Grants for Racial Equity, Indigenous Rights and Community Development
While Kellogg indicates that it supports equity across all giving and prioritizes BIPOC, low-income and marginalized communities, its Promise of an Equitable Future focus area supports organizations that address racial healing and equitable community development. Giving prioritizes groups that “develop strategies for creating more just and equitable systems, build community power, change narratives about the role of racism in shaping people’s experiences.”
- National policy, advocacy and organizing grantees working for racial and Indigenous equity number significantly among Kellogg’s grantees. Recipients include the Indian Law Resource Center, the Center for Empowered Politics Education Fund and the Showing Up for Racial Justice Education Fund.
- Other grantees working toward anti-discrimination goals include New York’s Race Forward Action, the National Compadres Network, the Women’s Foundation of the South, the Michigan Advocacy Program and Asian Americans and Pacific Islanders in Philanthropy.
- Kellogg also supports many smaller organizations working to promote justice and equity at the community level. Recipients include Oakland’s Justice Outside, the New Orleans Youth Alliance, the Detroit Hispanic Development Corporation and Ngage New Mexico, which works to support the diversity, resilience and well-being of Southern New Mexico.

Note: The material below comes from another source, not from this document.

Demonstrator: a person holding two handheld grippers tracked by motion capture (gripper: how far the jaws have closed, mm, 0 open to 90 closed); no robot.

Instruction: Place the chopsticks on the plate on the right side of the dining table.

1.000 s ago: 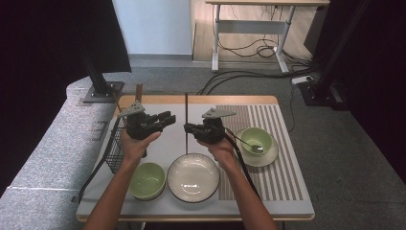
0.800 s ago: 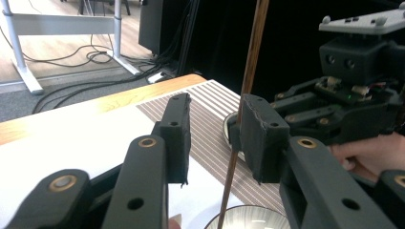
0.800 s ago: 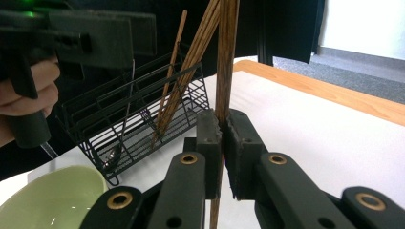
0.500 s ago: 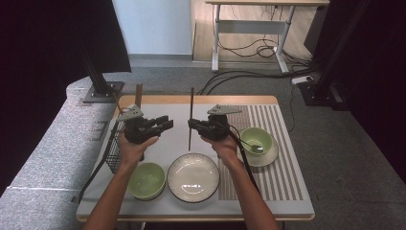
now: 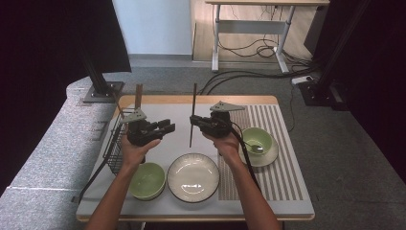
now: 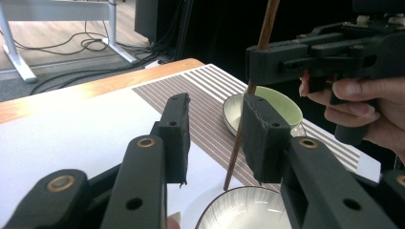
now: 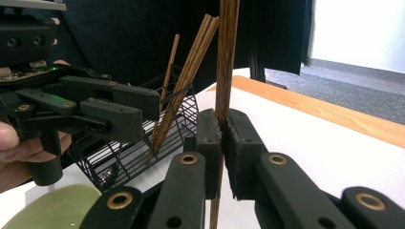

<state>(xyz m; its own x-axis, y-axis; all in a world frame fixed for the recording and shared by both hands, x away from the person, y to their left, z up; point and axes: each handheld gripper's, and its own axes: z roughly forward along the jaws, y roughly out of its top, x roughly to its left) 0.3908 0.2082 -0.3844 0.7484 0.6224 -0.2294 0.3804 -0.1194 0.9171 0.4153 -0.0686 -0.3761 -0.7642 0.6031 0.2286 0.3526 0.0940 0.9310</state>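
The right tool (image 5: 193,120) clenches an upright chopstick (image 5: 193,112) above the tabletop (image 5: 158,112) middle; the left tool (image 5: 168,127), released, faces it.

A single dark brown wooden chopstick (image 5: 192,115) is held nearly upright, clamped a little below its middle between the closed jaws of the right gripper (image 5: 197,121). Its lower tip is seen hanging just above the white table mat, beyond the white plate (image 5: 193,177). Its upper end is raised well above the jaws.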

Kellogg runs several signature programs for racial equity and social justice. These programs generally present opportunities for grantees, communities, funders and others to participate in learning, organizing or networking activities toward common goals for equity, social justice, leadership, healing, wellness and more.
Important Grant Details:
The W.K. Kellogg Foundation’s grants range from $1,000 to about $6 million. It is worth noting that this funder makes thousands of grants each year ranging from a few hundred dollars on the low end up to $70 million on the high end. The majority of grants fall in the $25,000 to $600,000 range.
- Across all grantmaking areas, this funder prioritizes children, racial equity and marginalized communities.
- Grants support organizations of all sizes.
- Michigan, where the foundation is based, is an area of focus as are Mississippi, New Mexico and the greater New Orleans area.
- A few grants also support organizations in select geographic areas in Mexico and Haiti.
- The foundation accepts letters of inquiry via its application portal, but requests that grantseekers familiarize themselves with the foundation’s priorities prior to submitting a letter. Kellogg typically responds to LOIs within 30 days. If invited, proposals are reviewed within 60 days.
- Other opportunities with the foundation include its signature learning and networking programs and fellowships, which support community and global leadership development.
- See the foundation’s grants database for additional information about past giving.